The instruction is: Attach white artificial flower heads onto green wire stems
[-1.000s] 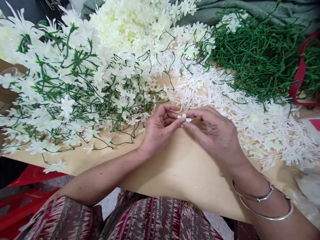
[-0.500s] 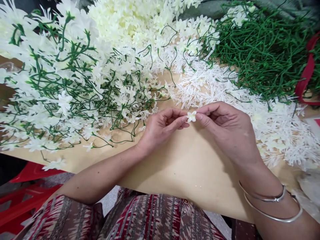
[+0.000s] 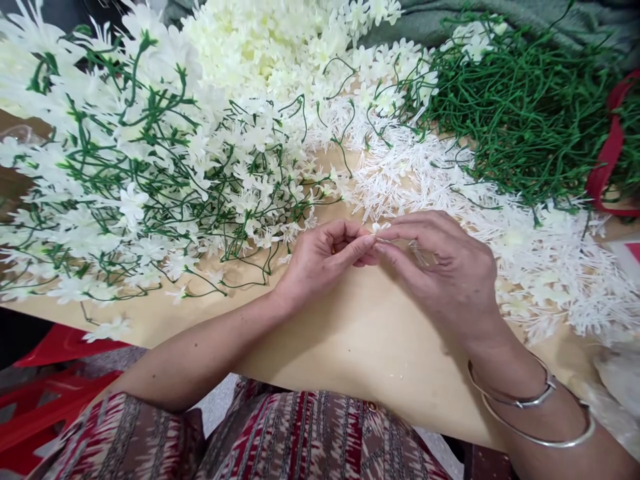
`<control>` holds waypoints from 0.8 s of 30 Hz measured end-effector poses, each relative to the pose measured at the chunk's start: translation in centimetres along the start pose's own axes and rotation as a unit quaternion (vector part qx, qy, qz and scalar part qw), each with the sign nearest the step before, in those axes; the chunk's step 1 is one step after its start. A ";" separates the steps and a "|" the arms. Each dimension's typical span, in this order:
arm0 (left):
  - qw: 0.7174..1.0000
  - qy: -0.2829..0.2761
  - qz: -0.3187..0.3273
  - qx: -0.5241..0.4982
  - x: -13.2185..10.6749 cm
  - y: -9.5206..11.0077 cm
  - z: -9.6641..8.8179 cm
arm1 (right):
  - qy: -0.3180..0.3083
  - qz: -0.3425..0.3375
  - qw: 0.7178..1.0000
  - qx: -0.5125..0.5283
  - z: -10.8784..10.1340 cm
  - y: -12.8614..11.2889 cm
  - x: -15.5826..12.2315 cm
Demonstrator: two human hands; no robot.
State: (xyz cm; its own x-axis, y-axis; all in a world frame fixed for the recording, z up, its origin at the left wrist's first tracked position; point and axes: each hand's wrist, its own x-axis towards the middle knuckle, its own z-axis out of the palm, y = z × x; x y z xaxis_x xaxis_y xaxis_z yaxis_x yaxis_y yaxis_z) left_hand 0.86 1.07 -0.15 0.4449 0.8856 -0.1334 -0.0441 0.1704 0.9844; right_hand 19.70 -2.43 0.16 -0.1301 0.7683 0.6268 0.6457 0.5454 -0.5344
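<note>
My left hand (image 3: pixel 323 260) and my right hand (image 3: pixel 445 270) meet fingertip to fingertip above the tan board (image 3: pixel 360 333). Both are pinched on one small white artificial flower (image 3: pixel 380 227), of which only a sliver shows between the fingers. Two silver bangles (image 3: pixel 530 413) circle my right wrist. Just beyond my fingers lies a heap of white plastic stamen pieces (image 3: pixel 425 173).
Finished white flower sprigs on green stems (image 3: pixel 140 187) cover the left. A mound of loose cream petals (image 3: pixel 260 47) sits at the back, bare green stems (image 3: pixel 525 113) at the right with a red strap (image 3: pixel 607 153). Red plastic furniture (image 3: pixel 45 393) shows lower left.
The small flower faced up in plain view between my fingertips half a second ago. Now my fingers have closed over it and my right hand has rolled slightly inward.
</note>
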 end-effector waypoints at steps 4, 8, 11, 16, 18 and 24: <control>1.000 -0.007 0.009 0.023 -0.1 0.1 -0.1 | -0.009 0.012 1.000 -0.005 -0.2 0.5 -0.1; 0.999 -0.020 0.004 0.029 -0.2 0.0 -0.2 | -0.009 0.014 1.000 -0.015 -0.3 1.0 -0.2; 1.000 -0.016 0.004 0.027 -0.2 -0.2 -0.1 | -0.022 0.010 1.000 -0.014 -0.3 1.0 -0.2; 0.999 0.001 0.000 0.038 -0.2 -0.1 -0.1 | -0.022 0.002 1.000 -0.002 -0.1 0.7 -0.1; 0.999 0.004 -0.005 0.047 -0.2 0.0 -0.1 | -0.020 -0.006 1.000 -0.001 0.0 0.6 0.0; 0.999 -0.002 -0.002 0.043 -0.2 0.0 0.0 | -0.015 -0.052 0.996 -0.077 0.1 0.4 0.0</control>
State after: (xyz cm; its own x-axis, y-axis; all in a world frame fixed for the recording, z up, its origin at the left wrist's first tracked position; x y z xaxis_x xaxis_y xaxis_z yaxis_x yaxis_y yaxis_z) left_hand 0.75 0.84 -0.16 0.4488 0.8829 -0.1379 0.0354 0.1366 0.9900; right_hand 19.87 -2.16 -0.08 -0.2242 0.7208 0.6559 0.7351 0.5669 -0.3718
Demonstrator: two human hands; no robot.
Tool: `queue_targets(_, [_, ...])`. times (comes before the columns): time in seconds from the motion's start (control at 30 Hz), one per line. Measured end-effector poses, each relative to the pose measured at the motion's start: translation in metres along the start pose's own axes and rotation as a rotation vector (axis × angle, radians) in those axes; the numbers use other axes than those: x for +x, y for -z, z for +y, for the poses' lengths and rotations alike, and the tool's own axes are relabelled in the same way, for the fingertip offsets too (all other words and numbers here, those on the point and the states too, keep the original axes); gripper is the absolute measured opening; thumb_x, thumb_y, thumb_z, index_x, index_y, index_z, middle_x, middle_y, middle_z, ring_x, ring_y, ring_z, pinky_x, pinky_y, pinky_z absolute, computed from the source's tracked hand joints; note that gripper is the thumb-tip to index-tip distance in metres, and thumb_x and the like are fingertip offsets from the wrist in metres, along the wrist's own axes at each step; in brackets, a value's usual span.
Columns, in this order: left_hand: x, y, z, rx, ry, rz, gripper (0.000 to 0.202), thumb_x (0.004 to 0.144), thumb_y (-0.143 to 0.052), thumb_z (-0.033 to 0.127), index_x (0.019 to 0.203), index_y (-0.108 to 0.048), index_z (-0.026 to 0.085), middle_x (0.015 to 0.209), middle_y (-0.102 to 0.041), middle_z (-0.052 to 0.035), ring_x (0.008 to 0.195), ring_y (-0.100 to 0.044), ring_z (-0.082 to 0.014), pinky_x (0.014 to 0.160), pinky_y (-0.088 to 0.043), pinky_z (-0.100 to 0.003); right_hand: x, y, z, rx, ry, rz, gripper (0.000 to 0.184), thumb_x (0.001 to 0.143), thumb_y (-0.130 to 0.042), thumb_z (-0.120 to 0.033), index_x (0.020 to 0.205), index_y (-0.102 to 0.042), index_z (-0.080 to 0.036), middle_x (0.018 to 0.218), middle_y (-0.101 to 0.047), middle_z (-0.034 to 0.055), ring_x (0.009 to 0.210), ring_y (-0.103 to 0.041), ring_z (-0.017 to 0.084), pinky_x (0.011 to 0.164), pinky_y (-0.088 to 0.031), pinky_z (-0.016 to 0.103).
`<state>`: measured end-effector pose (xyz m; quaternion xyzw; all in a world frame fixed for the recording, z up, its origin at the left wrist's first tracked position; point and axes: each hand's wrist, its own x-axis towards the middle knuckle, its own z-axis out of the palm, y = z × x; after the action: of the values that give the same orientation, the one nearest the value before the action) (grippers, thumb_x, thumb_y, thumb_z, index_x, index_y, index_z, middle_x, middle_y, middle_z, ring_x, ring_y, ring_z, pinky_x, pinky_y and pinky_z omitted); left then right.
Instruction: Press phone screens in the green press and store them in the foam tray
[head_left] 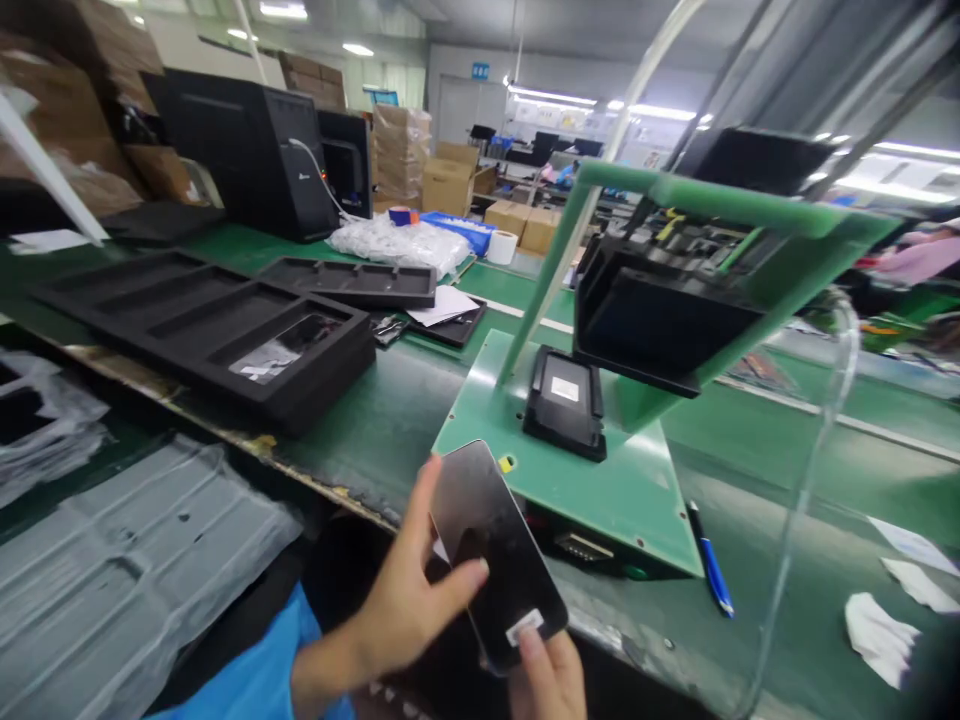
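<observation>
A dark, glossy phone-shaped panel with a small white sticker near its lower end is tilted in front of me, just off the bench edge. My left hand grips it by its left side, thumb across the face and fingers behind. At the bottom end my right hand pinches it, thumb at the sticker. Beyond the panel stands a green test fixture with a black cradle on its base. A black block hangs above that cradle under the fixture's frame.
Black foam trays lie on the bench at left, one holding a bagged part. A blue pen and white scraps are at right, near a clear hose. Grey plastic trays sit low at left. A computer tower stands behind.
</observation>
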<state>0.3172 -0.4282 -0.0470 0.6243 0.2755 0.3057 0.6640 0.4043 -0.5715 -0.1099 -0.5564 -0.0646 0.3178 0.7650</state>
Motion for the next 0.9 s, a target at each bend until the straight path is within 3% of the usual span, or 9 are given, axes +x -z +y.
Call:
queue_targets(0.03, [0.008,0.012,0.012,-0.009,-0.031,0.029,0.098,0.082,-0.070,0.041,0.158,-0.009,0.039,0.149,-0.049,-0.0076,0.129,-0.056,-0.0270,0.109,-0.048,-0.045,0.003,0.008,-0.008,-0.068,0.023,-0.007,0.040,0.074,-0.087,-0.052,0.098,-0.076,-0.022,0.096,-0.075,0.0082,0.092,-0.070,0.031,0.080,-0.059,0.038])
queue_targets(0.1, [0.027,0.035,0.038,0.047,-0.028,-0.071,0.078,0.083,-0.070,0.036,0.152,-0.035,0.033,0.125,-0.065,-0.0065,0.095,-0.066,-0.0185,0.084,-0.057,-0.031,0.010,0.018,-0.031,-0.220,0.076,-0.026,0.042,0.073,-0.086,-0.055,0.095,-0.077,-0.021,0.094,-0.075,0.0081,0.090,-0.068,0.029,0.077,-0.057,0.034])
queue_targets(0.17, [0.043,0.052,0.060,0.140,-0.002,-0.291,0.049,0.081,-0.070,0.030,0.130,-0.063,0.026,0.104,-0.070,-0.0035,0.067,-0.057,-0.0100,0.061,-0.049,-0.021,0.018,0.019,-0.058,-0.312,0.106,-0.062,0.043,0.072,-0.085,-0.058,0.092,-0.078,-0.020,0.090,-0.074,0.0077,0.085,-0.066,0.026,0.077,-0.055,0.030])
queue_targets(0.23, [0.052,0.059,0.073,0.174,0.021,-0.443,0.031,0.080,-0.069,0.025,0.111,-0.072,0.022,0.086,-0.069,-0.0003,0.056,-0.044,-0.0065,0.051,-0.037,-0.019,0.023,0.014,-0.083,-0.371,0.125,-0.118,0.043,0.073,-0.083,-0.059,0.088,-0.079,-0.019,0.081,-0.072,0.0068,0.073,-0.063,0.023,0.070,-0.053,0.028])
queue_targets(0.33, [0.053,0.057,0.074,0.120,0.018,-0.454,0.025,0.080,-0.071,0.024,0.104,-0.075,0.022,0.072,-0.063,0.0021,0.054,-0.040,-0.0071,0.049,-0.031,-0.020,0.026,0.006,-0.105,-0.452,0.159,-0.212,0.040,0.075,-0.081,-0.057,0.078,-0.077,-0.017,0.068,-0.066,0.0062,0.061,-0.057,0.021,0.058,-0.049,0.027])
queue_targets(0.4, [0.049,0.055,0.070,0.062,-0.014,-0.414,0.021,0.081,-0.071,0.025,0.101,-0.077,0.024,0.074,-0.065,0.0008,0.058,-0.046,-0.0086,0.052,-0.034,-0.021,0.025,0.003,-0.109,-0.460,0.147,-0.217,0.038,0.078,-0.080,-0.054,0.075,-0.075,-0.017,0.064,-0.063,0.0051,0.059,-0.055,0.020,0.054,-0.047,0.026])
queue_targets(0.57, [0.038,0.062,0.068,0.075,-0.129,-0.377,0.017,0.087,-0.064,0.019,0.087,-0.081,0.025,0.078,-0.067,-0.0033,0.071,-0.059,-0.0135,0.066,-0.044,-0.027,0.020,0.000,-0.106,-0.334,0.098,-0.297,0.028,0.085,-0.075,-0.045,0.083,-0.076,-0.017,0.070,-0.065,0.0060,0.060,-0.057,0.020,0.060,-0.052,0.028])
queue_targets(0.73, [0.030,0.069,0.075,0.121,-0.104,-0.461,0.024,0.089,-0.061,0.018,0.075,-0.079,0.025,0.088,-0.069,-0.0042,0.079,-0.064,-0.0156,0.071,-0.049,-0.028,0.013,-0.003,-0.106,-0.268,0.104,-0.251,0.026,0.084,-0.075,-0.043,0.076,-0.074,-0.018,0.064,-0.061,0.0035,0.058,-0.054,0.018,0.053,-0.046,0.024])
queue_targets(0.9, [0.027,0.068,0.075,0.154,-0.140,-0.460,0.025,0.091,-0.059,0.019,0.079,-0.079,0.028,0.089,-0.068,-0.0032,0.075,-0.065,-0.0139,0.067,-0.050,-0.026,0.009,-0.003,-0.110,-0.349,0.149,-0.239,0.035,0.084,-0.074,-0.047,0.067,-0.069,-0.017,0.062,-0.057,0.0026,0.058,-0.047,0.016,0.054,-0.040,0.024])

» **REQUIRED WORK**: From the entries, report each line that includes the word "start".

» **EXERCISE ANSWER**:
`<control>` holds waypoints from 0.8 s of 30 Hz measured end-effector poses, each relative to the pose measured at the chunk's start: translation in centimetres along the start pose's own axes and rotation as a unit quaternion (vector part qx, qy, qz and scalar part qw), each with the sign nearest the step before, in those axes; the chunk's step 1 is one step after its start. A ";" separates the steps and a "|" the arms. Each dimension's typical span, in this order:
Tool: `queue_targets(_, [_, ...])`. times (comes before the columns): time in seconds from the motion's start (control at 30 Hz), one per line. Measured end-effector poses, each relative to the pose measured at the motion's start: translation in metres along the start pose's own axes and rotation as a rotation vector (axis × angle, radians) in those axes; the numbers use other axes than those: x for +x, y for -z, z for +y, for the poses' lengths and rotations alike, and the tool's own axes are relabelled in the same way, for the fingertip offsets too (all other words and numbers here, those on the point and the states too, keep the original axes); gripper is the absolute measured opening; thumb_x, thumb_y, thumb_z, index_x, index_y, index_z, middle_x, middle_y, middle_z, ring_x, ring_y, ring_z, pinky_x, pinky_y, pinky_z absolute, computed from the source's tracked hand joints; note that gripper is the thumb-tip to index-tip distance in metres, and thumb_x and the like are fingertip offsets from the wrist in metres, along the wrist's own axes at each step; in brackets, a value's usual span.

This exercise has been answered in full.